HOW TO COMPLETE THIS TASK:
Take the material below and reproduce, word for word, only the lines from the line with "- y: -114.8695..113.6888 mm" through the line with "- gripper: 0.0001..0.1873".

DATASET CONTENT:
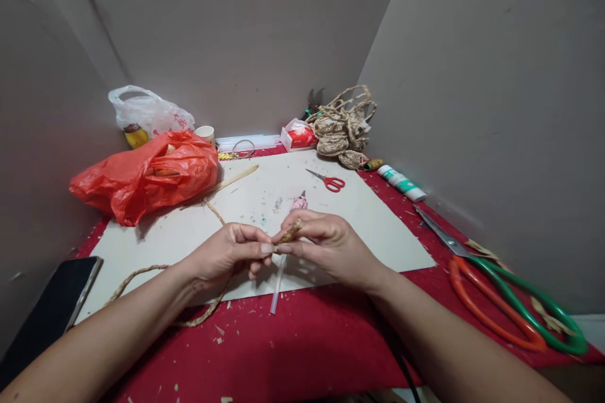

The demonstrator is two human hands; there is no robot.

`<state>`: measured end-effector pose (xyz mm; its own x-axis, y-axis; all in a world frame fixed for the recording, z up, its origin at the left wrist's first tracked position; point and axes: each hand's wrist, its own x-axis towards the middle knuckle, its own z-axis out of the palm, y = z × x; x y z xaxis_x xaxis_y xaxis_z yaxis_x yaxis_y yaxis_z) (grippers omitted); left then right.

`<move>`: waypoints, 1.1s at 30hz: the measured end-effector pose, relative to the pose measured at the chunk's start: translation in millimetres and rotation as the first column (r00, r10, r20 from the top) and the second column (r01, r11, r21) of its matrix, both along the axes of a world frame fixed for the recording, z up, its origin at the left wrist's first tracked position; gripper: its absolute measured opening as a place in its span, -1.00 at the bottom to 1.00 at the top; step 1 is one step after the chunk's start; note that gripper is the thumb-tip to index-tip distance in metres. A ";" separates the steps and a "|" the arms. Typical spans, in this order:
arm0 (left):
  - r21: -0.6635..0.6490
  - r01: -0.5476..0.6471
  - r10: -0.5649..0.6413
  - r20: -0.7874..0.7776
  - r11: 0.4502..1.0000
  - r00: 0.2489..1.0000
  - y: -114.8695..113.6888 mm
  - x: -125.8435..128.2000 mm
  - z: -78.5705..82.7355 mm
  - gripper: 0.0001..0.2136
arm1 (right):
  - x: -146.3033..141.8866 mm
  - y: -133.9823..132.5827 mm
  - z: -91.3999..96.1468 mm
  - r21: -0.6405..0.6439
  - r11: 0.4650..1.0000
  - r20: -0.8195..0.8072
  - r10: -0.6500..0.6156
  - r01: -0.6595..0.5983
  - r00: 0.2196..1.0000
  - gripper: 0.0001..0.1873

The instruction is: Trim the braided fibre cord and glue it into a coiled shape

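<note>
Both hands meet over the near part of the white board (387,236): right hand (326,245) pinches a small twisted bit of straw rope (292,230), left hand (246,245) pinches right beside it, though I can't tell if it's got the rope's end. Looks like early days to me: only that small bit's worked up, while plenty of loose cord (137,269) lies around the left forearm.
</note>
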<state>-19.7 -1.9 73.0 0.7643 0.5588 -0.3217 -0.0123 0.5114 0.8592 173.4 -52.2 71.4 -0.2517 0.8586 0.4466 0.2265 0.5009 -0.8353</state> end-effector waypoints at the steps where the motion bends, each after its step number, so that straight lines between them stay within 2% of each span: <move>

OUTPUT:
  - y: -114.8695..113.6888 mm
  - x: -125.8435..128.2000 mm
  - z: -78.5705..82.7355 mm
  - gripper: 0.0001..0.2136
arm1 (right):
  - x: -146.3033..141.8866 mm
  - y: -133.9823..132.5827 mm
  - z: -91.3999..96.1468 mm
  - r21: -0.6405..0.6439
  - r11: 0.4650..1.0000
  - r20: -0.8195..0.8072
  - r10: -0.6500..0.6156
  - r01: -0.6595..0.5983
  - r00: 0.2196..1.0000
  - gripper: 0.0001..0.1873

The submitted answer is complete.